The lighting choices should reflect the intent of the room. You don’t put the same furniture or the same plants in each room, and you shouldn’t put the same lighting as well. Some places need to be lit, while others can be darker and more intimate. Here are some of the basics regarding lighting in each room. It may seem like a trivial matter, but we will give you short explanations based on the room’s purpose.
Bigger kitchens require adequate illumination, meaning they need several sources of light. You need one ambient light that will spread across the room. Then, you’ll need extra light on the working area. Pendants that should hang about 35-40 inches above a surface are a popular lighting option over an island, and undercabinet bulbs are great for food prep areas.
The dining room is a place for conversations, so you need to make it lit. Apart from excellent overall brightness, which is a must, other solutions include ceiling fixtures. A statement chandelier is going to bring more light into the room, as well as a certain charm. Remember that a chandelier should hang about 33 inches above the table in a dining room with 8-foot ceilings. For every foot above 8 feet, add 3 inches to the above-table measurement. For the lightbulbs, aim to supply about 30-40 lumens per square foot.
Living rooms are places where you hang out as a family, watch TV, entertain guests, so it’s best to have flexible track lighting. Adjustable beams allow you to create a desired pattern or wash of light without changing bulbs. Since it’s usually a place where you watch TV, try to use lights which won’t cause shadows or glare. Dimmable scones, track lights, and about 10-20 lumens per square foot are usually suitable for living rooms.
Like any other room, a bedroom needs general lighting. Build your lighting foundation with ambient lighting or general lighting. For reading, working, or doing your makeup, consider layering on top of your general lighting with task lights. Consider table lamps, low hanging pendants on either side of the bed, sconces, wall fixed task lights on both sides of the headboard, or other directional lighting placed above it. Balancing and layering the light is more important than symmetry, not just in the bedroom, but when it comes to learning about adequately lighting every room.
In bathrooms, avoid light which points down at the mirror, to avoid creating unwanted shadows. Place pendants on each side of the mirror to get more balanced lighting solutions. It’s essential to have a lit bathroom, but just like in other rooms, in all comes down to the size of it.

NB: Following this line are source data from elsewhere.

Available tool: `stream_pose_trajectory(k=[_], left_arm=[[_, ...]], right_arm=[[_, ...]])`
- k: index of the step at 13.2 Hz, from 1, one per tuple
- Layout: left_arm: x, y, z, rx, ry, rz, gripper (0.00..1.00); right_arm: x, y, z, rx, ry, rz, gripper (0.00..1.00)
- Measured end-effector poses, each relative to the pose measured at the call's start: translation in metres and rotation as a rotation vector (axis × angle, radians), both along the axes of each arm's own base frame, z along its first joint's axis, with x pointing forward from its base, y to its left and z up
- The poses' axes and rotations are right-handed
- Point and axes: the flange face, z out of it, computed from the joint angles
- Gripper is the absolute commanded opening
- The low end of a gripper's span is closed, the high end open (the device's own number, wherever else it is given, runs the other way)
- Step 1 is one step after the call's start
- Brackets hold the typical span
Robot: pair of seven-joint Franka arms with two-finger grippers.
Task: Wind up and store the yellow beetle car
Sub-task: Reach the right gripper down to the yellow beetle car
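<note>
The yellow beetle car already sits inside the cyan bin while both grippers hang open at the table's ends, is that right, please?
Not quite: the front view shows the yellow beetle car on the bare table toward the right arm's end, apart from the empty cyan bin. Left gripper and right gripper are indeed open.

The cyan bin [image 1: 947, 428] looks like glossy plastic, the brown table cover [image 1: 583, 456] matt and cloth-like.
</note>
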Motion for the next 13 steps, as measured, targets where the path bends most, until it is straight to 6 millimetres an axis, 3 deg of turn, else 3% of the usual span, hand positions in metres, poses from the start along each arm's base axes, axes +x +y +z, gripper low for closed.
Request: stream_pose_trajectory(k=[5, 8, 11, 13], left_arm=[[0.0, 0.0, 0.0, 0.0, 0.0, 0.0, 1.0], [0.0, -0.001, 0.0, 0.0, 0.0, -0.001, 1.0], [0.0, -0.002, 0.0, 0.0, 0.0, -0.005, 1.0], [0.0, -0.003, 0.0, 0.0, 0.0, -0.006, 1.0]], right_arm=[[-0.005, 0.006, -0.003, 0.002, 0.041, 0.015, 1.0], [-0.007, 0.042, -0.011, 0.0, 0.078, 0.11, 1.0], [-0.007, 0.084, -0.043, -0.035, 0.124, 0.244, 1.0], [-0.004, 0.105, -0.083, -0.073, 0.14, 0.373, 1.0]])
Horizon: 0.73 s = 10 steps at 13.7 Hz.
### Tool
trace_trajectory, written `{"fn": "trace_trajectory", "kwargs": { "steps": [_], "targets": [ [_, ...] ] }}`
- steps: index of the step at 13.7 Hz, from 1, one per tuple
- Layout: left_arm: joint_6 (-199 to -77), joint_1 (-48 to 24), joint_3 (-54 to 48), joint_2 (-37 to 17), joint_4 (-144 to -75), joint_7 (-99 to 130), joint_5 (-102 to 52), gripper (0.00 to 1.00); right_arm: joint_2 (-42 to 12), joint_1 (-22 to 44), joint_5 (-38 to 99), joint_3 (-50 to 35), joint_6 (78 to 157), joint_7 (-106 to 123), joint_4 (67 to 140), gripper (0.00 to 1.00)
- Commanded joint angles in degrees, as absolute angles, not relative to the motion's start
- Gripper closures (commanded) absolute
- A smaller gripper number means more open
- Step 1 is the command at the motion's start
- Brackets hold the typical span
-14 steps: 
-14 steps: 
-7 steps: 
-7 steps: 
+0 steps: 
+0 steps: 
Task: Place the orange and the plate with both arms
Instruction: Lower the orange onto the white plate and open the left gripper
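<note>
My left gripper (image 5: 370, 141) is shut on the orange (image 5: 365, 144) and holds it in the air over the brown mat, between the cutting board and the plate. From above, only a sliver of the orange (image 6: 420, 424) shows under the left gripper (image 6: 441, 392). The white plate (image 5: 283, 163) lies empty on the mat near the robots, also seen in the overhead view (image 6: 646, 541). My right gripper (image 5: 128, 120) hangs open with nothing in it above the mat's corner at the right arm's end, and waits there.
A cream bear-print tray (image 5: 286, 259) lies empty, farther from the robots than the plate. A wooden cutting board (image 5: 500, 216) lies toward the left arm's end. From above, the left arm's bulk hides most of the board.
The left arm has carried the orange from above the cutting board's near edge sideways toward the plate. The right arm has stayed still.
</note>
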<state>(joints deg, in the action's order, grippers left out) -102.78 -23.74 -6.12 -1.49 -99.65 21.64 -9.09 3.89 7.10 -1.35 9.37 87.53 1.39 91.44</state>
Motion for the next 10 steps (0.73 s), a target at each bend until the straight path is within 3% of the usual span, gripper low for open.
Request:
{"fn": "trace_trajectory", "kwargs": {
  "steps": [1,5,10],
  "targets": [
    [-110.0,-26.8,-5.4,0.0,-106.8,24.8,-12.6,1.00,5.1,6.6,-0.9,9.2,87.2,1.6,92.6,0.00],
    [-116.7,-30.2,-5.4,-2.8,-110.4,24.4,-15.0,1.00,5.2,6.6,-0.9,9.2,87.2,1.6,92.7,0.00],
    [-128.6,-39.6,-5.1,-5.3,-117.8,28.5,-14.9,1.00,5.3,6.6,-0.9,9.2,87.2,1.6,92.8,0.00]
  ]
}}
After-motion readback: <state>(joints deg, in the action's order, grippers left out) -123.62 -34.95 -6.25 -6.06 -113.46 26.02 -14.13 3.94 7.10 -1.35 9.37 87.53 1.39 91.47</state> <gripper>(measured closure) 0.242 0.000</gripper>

Lighting shouldn’t overpower a room, but at the same time living with wrong lighting is not healthy. Aim for at least three sources of light in every space and use dimmers whenever you can. Smart lighting can solve many problems, but if you can’t afford it yet, test out your current sources of light and see where you need to add a colorful lamp or maybe lit a bookshelf. Think outside the box and use what feels more natural to you.